Une représentation filmée à l'Opera de Nancy vient de paraître en DVD et Blu-Ray chez Harmonia Mundi.

Raphaël Pichon contre-ténor, chef de chœur et chef d'orchestre le 14 avril 2015 à l'Opéra de Bordeaux
Raphaël Pichon contre-ténor, chef de chœur et chef d'orchestre le 14 avril 2015 à l'Opéra de Bordeaux © AFP / NICOLAS TUCAT

L'Orfeo de Luigi Rossi filmé à l'Opera de Nancy vient de paraître en DVD et Blu-Ray chez Harmonia Mundi. C'est une production mise en scène par Jetske Mijnssen, avec l'Ensemble Pygmalion dirigé par Raphael Pichon. Une oeuvre très rarement donnée.
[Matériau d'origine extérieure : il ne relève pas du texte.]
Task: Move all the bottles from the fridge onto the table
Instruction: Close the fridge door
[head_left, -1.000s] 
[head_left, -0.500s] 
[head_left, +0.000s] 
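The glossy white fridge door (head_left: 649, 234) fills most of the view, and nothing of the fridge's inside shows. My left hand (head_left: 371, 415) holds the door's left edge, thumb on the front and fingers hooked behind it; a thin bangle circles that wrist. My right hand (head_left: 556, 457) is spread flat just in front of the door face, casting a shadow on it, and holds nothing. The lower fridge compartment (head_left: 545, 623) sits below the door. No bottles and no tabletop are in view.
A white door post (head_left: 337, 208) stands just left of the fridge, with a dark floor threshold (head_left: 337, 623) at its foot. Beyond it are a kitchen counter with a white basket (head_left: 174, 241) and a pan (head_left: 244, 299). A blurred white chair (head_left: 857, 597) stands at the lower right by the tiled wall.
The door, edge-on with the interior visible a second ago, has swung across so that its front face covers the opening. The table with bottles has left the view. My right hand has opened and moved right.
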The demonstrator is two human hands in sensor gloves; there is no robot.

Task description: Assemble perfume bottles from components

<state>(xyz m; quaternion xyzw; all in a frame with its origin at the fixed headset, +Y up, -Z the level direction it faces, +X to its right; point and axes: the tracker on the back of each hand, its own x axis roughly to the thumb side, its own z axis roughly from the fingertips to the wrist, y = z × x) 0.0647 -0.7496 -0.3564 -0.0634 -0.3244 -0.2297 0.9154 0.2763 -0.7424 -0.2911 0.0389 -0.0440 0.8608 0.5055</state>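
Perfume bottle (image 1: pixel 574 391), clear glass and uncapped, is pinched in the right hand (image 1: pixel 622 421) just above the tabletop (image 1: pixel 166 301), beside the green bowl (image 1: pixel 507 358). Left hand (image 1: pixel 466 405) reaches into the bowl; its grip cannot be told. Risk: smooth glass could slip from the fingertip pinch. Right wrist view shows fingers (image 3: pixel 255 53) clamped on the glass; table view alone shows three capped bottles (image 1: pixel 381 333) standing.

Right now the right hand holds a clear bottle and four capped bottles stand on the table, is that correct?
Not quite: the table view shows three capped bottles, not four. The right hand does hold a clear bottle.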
Il n'en existe même qu'un seul enregistrement, celui de William Christie, c'était en 1990, alors que l'œuvre est considérée par les spécialistes comme absolument majeure dans l'histoire de la musique.

L'Orfeo de Rossi, lors de sa création au Palais Royal en 1647, a été un événement, parce que ça a été la découverte en France d'un genre encore inconnu, né en Italie au début du XVII ème siècle : l'opéra. 

Un événement aussi parce le public entend  de grands castrats, dans la fosse le mélange des 24 violons du Roy avec de nombreux musiciens italiens, et que la machinerie imaginée par l'ingénieur Giacomo Torelli est époustouflante.

On sait que les divertissements donnés à la cour étaient des armes importantes pour assoir le pouvoir politique, et c'est dans ce but aussi que Mazarin commande une oeuvre de très grande ampleur à Rossi et au librettiste Francesco Butti. 

Avec scènes de ballets dans la tradition Francaise, hymne à la royauté incarnée par Anne d'Autriche, qui était présente dans la salle, et fin heureuse.

De ce spectacle de plus de 6 heures, Raphael Pichon explique que pour la musique, seule une copie manuscrite incomplète où ne figurent que la ligne vocale et la basse continue lui est parvenue, et que le livret était très incomplet également.

C'est donc une véritable recréation, effectuée avec Miguel Henry, qu'il nous propose aujourd'hui. En choisissant de couper le prologue, l'épilogue, et de concentrer l'action sur les héros de cette tragi-comédie.

Les héros étant Orphée et  Euridice bien sûr,  les deux amants au destin tragique, c’est eux qu'on entend, mais aussi Aristée, jeune Berger épris d'Euridice, qui sombrera dans la folie après la mort de la jeune femme, mordue par sa faute par un serpent.

Cette reconstitution, qui est un travail titanesque, est, sans aucun doute une grande réussite. C'est animé de bout en bout, d'une grande variété et richesse de timbres. On a le tragique, le comique aussi, des énergies, des dynamiques très contrastées, avec lamentos, duos, et ensembles qui se marient, et s'enchaînent avec une fluidité et une continuité dramatique remarquables.

Les chanteurs, dans cette production mise en scène par Jetske Mijnssen, sont tous très investis. L'Euridice de Francesca Aspromonte est vivante, lumineuse, sensuelle, avec un timbre charnu. L'Aristée de Giuseppina Bridelli touchante dans sa rage et son impuissant  désespoir, et l'Orphée de Judith Van Wanroy, par sa simplicité, sa noblesse , et la beauté de sa ligne de chant nous déchire dans le lamento final avec lequel Raphael Pichon a choisi de clore le spectacle.

La précieuse redécouverte d'une oeuvre, qui fondera les bases des tragédies lyriques à la Francaise inventées par Lully, qui fleuriront les décennies suivantes.